Steven Moffat’s track record with two part episodes is dodgy at best, but “The Witch’s Familiar” manages to be a decent and mostly inoffensive, if largely expected, follow-up to last week’s “The Magician’s Apprentice.”
From a storytelling standpoint, the episode isn’t great. The plot is slim, and the episode spends most of its time trying to make its ostensibly high stakes feel real. Unfortunately, there’s never any real sense of danger, and the single major unanswered question of the episode–what happened with baby Davros on the battlefield in the past?–is answered at the end of the episode in a typically (for Moffat’s Doctor) Pollyannaish way.
The biggest problem I had with both this episode and the last one is that Clara and, albeit to a lesser extent, Missy have very little to actually do, and yet they do it very, very noisily–both figuratively and literally. Neither Missy nor Clara truly contributed anything to the Doctor’s story in these two episodes, and Clara’s job in “The Witch’s Familiar” was entirely to exist as an object for the Doctor to have feelings about. Missy, of course, exists to torment Clara, presumably for our amusement, but her shtick is already wearing thin. Missy is also a veritable fount of useful but clunky exposition that could have easily been left out if Moffat was simply willing to go with a less absurd plot.
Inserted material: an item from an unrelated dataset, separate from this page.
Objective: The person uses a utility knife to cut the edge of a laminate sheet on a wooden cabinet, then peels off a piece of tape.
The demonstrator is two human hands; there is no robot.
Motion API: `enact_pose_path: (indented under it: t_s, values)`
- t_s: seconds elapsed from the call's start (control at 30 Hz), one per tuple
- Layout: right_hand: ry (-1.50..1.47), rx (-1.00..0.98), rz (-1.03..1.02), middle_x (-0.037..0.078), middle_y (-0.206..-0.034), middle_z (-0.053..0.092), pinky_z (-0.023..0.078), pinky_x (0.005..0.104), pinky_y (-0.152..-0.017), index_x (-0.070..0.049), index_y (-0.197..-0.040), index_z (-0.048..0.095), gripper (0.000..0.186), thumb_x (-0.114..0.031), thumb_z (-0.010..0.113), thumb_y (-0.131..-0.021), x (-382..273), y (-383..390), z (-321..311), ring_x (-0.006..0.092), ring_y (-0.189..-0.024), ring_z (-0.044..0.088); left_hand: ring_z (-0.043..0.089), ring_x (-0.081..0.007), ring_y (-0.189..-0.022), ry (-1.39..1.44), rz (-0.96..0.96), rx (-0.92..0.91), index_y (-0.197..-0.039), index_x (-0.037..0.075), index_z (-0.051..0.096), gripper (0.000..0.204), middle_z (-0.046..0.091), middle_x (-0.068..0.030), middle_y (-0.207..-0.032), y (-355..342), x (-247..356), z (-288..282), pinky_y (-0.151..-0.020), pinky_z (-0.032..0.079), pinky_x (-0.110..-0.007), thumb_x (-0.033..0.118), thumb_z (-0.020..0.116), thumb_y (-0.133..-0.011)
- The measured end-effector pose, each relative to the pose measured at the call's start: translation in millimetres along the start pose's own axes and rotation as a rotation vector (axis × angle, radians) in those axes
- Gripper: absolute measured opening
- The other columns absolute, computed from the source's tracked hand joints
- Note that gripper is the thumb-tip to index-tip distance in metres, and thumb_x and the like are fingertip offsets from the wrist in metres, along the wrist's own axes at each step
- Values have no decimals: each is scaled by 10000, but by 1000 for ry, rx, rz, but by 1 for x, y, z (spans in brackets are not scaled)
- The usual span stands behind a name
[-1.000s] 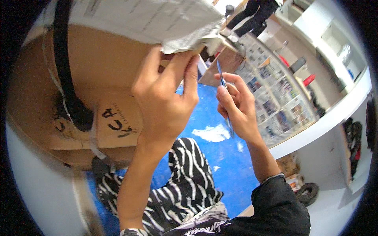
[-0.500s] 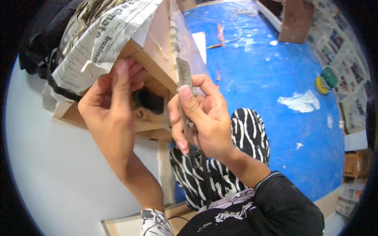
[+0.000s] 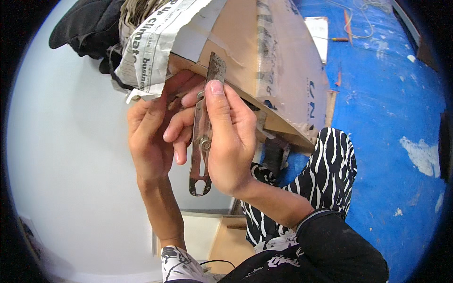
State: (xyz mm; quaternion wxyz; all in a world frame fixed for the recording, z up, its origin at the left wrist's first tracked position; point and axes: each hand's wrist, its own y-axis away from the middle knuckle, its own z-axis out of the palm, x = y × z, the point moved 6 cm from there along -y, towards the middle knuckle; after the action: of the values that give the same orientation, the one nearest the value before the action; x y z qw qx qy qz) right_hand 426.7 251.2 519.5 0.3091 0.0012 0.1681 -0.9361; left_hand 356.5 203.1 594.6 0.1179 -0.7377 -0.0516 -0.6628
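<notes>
In my right hand (image 3: 231, 137) is a metal utility knife (image 3: 202, 115), held upright with my thumb along its body. Its worn flat blade (image 3: 216, 68) points up against the edge of a cardboard box (image 3: 236, 52). A torn newspaper sheet (image 3: 158, 52) covers the box's left corner. My left hand (image 3: 153, 137) is closed at the sheet's lower edge, its thumb in front and its other fingers reaching beneath the box edge. The paper and box partly hide those fingertips. The two hands are close together, right fingers just in front of the left palm.
A black cloth item (image 3: 87, 26) lies behind the newspaper, against the pale wall. Blue sheeting (image 3: 377, 141) with white splotches covers the floor on the right. A screwdriver-like tool (image 3: 339, 39) and a pale cable lie there. A wooden board (image 3: 229, 243) is by my legs.
My view has turned left, showing more of the box's printed side. My right hand has brought the knife closer to my left hand and to the box corner by the newspaper.
</notes>
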Motion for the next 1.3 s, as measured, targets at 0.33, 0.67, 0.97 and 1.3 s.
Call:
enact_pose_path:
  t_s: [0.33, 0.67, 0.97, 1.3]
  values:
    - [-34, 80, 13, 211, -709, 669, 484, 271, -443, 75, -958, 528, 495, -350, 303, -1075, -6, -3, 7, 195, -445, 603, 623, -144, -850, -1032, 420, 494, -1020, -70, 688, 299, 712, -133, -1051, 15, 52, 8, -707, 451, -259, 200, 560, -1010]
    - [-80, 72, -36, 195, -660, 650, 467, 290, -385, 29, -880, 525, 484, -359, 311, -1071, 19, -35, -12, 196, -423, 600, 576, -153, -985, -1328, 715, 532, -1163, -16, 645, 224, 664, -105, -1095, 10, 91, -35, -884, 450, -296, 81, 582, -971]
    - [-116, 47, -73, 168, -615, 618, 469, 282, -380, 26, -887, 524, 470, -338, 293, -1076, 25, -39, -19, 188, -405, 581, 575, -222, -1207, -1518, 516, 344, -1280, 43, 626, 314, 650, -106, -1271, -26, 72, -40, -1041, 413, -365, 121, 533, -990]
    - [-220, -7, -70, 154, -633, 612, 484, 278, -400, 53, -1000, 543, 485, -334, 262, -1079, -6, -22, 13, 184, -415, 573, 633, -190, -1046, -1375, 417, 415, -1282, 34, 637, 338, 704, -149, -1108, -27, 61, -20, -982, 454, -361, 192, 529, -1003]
This episode, though, even more than last week’s, is really the Doctor’s show, and Peter Capaldi gives a virtuoso performance. His interactions with the elderly and ostensibly dying Davros are well-written, and their centuries-old rivalry was believable enough that the flashback scenes with young Davros feel kind of unnecessary and only serve to further show how amazing the Doctor is. Moffat continues to tell us that the Doctor has a dark side or whatever, but the Moffat era of the show has seen a sort of systematic stripping of the Doctor of any and all moral ambiguity. It’s too bad, really, because these Davros flashbacks provided a perfect opportunity for the Doctor to do something dark. No such luck, however.
That said, this is still the most interesting the Doctor has been in a good while, and it was nice to see Peter Capaldi given some decent material to work with. I only wish Missy could be less of a caricature and Clara could be less of a piece of furniture.